The FIA have finalised the entry fees which teams will be required to pay for the upcoming 2021 Formula 1 season.
$556,509 was the basic total which a team had to pay to take part in the 2020 season, and then additional sums were calculated based on every point that team scored in the previous year’s Championship.
That basic rate has now risen to $569,308 for the 2021 campaign, a 2.3% increase in line with the inflation rate in the United States, with a fee for each point scored in 2020 then calculated.
Since Mercedes won the 2020 Constructors’ Championship, the seventh time in a row they have collected that prize, their sum for points scored increases compared to the remaining teams.
The Silver Arrows will pay an additional $6,830 for every point scored, while the other nine teams will pay $5,691 per point.
2020 was a dismal season for Ferrari who finished P6 in the Constructors’ Championship, their worst position since 1980.
Ironically though that means their entry fee has taken a sharp decline too. After paying $3.36m last year, their 2021 entry fee now stands at $1.46m.

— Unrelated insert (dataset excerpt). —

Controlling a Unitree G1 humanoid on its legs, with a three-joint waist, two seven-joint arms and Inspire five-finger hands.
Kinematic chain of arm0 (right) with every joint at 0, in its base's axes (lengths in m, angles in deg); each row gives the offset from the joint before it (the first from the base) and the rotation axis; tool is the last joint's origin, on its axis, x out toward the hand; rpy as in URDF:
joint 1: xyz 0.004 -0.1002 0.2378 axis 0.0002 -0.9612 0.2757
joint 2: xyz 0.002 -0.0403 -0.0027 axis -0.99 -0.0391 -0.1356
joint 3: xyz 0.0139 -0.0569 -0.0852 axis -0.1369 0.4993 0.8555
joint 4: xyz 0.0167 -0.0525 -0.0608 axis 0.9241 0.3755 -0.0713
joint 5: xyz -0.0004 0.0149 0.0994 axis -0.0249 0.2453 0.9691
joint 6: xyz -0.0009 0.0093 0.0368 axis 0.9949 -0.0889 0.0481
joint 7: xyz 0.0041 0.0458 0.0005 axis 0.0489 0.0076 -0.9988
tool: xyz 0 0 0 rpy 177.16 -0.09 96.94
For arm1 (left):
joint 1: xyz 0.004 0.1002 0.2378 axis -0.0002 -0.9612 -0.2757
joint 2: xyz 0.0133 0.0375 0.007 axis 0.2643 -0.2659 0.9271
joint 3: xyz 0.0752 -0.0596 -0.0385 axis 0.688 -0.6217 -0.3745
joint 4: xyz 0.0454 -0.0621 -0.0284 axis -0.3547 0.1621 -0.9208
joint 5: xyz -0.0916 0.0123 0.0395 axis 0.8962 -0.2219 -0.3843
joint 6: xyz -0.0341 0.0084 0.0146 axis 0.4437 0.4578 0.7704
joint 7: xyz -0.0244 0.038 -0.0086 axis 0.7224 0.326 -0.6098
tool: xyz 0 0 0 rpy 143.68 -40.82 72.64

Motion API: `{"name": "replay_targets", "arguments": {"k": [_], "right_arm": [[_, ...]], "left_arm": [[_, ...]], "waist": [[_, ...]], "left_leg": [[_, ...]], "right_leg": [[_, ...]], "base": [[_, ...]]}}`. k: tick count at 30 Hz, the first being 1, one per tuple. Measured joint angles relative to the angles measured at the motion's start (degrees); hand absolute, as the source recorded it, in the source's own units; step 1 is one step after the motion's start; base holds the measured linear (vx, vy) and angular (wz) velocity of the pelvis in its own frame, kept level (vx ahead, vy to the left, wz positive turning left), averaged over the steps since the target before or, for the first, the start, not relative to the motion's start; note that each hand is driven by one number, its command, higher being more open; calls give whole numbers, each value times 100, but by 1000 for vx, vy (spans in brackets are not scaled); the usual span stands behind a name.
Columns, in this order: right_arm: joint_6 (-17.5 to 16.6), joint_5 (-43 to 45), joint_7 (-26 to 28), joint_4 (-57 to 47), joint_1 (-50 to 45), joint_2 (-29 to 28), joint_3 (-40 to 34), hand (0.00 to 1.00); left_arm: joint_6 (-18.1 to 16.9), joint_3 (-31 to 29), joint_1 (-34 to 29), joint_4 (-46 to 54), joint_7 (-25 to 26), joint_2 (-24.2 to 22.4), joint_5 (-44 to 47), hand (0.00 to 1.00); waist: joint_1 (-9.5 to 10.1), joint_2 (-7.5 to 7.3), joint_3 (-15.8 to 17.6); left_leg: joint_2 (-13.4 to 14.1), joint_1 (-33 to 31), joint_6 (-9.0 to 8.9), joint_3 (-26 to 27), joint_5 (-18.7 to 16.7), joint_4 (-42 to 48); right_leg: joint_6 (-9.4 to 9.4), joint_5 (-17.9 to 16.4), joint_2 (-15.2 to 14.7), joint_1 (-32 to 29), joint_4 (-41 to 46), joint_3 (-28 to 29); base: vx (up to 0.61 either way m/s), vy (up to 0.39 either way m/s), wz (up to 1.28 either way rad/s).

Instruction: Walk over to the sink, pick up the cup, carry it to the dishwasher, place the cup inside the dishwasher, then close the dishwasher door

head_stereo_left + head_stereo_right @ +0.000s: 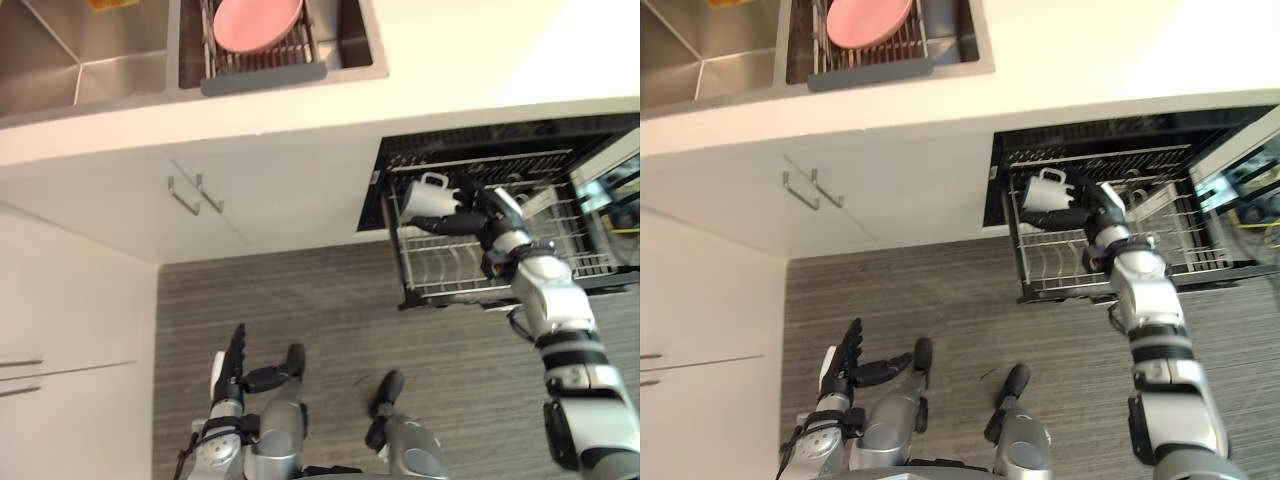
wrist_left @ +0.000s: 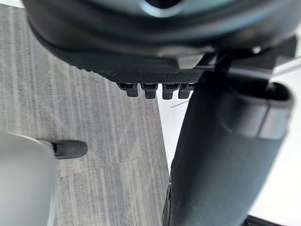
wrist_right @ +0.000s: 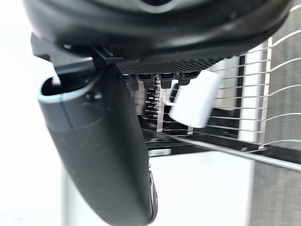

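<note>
The white cup [image 1: 428, 197] stands tilted at the back left corner of the pulled-out wire rack [image 1: 470, 275] of the open dishwasher. My right hand [image 1: 490, 215] reaches into the rack right beside the cup, thumb stretched under it and fingers straight. In the right wrist view the cup [image 3: 195, 101] shows just past the fingertips [image 3: 162, 80], not enclosed by them. My left hand [image 1: 235, 370] hangs low over the floor, fingers straight and holding nothing.
The dishwasher door [image 1: 610, 190] hangs open at the right of the rack. On the counter above lies the sink [image 1: 80, 60], with a pink plate [image 1: 258, 22] in a drying rack. White cabinet doors with handles [image 1: 185, 195] stand left of the dishwasher.
</note>
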Motion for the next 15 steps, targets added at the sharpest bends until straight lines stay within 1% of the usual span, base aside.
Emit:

Mercedes and Red Bull also enjoy smaller reductions in their entry fees, but it’s worth noting that the shortened 17-race 2020 season will have sizeable effects on revenue totals.
The lowest entry fee for 2021 will be Williams’ after the Grove outfit failed to score a point in 2020, the first time that has happened in the history of the constructor.
That means their fee will remain at the basic rate of $569,308.
The 2021 World Championship final entry fees are as follows…
Mercedes, 573 points, $4,482,898
Red Bull, 319 points, $2,748,078
McLaren, 202 points, $1,948,968
Racing Point, 195 points, $1,901,158
Renault, 181 points, $1,805,538
Ferrari, 131 points, $1,464,038
AlphaTauri, 107 points, $1,300,118
Alfa Romeo, 8 points, $623,948
Haas, 3 points, $589,798
Williams, 0 points, $569,308
The 2021 season is set to be contested across a record 23 races, starting with the Australian Grand Prix at Albert Park on March 21 and ending in Abu Dhabi on December 5.
After being cancelled for 2020 the Dutch Grand Prix at Zandvoort is set to make its return for 2021, while the Saudi Arabian Grand Prix joins the calendar for the first time.
The Vietnam Grand Prix has been cancelled for the second season in a row, meaning there is a vacant slot on April 25.
Brazil’s Formula 1 race will remain at Interlagos for 2021, though it will now be known as the Sao Paulo Grand Prix rather than the Brazilian Grand Prix.